▸ WHAT YOU SHOULD DO
Please repeat each line from the one holding "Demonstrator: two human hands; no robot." through the final line of the data, exactly as it stands, with no pictures.

COLLECTED DATA: Begin

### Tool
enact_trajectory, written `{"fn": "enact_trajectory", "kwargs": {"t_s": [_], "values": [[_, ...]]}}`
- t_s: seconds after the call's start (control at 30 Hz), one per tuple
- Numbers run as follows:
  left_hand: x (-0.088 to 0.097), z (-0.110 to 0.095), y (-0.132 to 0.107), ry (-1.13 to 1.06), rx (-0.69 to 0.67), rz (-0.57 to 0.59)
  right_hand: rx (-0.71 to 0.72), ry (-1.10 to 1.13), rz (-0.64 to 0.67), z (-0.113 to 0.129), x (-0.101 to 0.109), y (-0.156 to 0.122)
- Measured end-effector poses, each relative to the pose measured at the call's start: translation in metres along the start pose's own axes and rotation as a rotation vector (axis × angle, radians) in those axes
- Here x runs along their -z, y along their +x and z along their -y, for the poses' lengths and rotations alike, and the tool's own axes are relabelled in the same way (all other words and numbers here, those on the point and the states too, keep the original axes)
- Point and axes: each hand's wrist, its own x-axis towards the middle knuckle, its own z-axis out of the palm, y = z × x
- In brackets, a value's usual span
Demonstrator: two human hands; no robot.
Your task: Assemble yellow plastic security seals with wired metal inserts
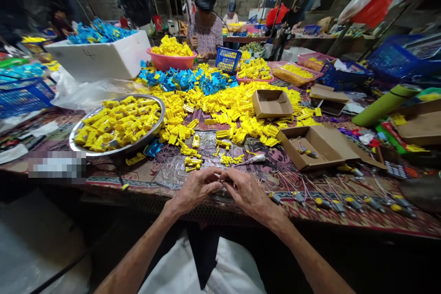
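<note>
My left hand [195,189] and my right hand [246,192] meet fingertip to fingertip at the near edge of the table. Both pinch something very small between them; I cannot make out what it is. Just beyond the fingers lie a few yellow plastic toy parts [193,161] and a screwdriver [253,160] on the patterned cloth. A wide heap of yellow parts [237,110] spreads across the middle of the table, with blue parts [188,79] behind it.
A metal tray [156,129] of yellow parts sits left. Open cardboard boxes [272,103] [315,147] stand right of centre, and small motors with wires [339,204] line the near right edge. A white foam box [99,57], pink bowl [170,61], blue baskets [228,59]. Another person [206,23] works opposite.
</note>
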Motion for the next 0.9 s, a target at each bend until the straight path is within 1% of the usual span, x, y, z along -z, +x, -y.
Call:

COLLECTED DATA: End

▸ WRITTEN ANSWER
Demonstrator: two human hands; no robot.
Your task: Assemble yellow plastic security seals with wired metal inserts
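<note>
My left hand [195,189] and my right hand [246,192] meet fingertip to fingertip at the near edge of the table. Both pinch something very small between them; I cannot make out what it is. Just beyond the fingers lie a few yellow plastic toy parts [193,161] and a screwdriver [253,160] on the patterned cloth. A wide heap of yellow parts [237,110] spreads across the middle of the table, with blue parts [188,79] behind it.
A metal tray [156,129] of yellow parts sits left. Open cardboard boxes [272,103] [315,147] stand right of centre, and small motors with wires [339,204] line the near right edge. A white foam box [99,57], pink bowl [170,61], blue baskets [228,59]. Another person [206,23] works opposite.
</note>
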Motion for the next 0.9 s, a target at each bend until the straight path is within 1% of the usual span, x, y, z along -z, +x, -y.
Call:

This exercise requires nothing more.